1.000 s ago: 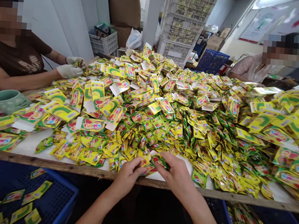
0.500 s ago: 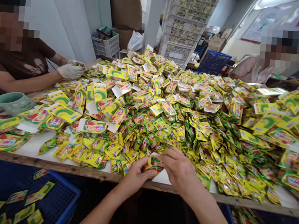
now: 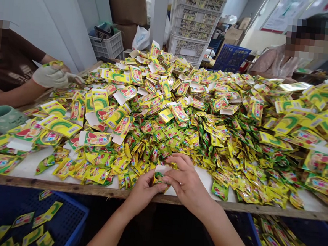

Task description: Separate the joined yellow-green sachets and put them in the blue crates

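Closer together now than in the earlier frame, my hands meet above the table's front edge. From the head view, my left hand [image 3: 143, 192] cups a yellow sachet [image 3: 159, 178] from below, while my right hand [image 3: 186, 182] curls over it, so both are pinching it, its white card end showing. It sits just behind the wooden table edge [image 3: 157, 198]. A big heap of loose sachets [image 3: 210, 119] remains on the table, and a few card strips [image 3: 48, 214] lie in the blue plastic crate [image 3: 78, 209] at my left. My forearms angle inward from below.
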`<state>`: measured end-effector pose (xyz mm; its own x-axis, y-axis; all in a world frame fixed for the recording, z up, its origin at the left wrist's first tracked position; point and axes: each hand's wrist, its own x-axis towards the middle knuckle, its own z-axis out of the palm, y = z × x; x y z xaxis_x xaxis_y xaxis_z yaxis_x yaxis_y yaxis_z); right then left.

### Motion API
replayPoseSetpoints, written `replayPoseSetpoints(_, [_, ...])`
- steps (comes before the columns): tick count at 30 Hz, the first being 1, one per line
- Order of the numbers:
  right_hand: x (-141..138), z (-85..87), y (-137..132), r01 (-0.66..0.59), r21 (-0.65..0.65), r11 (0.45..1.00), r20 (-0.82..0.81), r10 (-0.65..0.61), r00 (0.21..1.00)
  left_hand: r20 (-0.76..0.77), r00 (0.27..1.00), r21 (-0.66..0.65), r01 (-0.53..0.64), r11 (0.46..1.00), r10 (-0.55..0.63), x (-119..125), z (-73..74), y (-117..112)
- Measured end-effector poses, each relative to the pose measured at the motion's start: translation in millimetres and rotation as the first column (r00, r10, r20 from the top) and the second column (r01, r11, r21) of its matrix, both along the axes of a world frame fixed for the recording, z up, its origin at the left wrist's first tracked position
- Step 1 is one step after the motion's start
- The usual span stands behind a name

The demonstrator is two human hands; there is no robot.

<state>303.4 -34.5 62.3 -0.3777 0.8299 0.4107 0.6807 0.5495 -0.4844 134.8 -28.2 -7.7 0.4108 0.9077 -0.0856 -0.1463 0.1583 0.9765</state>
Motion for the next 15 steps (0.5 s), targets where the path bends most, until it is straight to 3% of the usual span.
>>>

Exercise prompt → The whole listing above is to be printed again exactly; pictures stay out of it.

Output of the task →
1.000 s ago: 
0.500 s ago: 
now: 

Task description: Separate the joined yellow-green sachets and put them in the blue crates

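Closer together now than in the earlier frame, my hands meet above the table's front edge. From the head view, my left hand [image 3: 143, 192] cups a yellow sachet [image 3: 159, 178] from below, while my right hand [image 3: 186, 182] curls over it, so both are pinching it, its white card end showing. It sits just behind the wooden table edge [image 3: 157, 198]. A big heap of loose sachets [image 3: 210, 119] remains on the table, and a few card strips [image 3: 48, 214] lie in the blue plastic crate [image 3: 78, 209] at my left. My forearms angle inward from below.
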`<state>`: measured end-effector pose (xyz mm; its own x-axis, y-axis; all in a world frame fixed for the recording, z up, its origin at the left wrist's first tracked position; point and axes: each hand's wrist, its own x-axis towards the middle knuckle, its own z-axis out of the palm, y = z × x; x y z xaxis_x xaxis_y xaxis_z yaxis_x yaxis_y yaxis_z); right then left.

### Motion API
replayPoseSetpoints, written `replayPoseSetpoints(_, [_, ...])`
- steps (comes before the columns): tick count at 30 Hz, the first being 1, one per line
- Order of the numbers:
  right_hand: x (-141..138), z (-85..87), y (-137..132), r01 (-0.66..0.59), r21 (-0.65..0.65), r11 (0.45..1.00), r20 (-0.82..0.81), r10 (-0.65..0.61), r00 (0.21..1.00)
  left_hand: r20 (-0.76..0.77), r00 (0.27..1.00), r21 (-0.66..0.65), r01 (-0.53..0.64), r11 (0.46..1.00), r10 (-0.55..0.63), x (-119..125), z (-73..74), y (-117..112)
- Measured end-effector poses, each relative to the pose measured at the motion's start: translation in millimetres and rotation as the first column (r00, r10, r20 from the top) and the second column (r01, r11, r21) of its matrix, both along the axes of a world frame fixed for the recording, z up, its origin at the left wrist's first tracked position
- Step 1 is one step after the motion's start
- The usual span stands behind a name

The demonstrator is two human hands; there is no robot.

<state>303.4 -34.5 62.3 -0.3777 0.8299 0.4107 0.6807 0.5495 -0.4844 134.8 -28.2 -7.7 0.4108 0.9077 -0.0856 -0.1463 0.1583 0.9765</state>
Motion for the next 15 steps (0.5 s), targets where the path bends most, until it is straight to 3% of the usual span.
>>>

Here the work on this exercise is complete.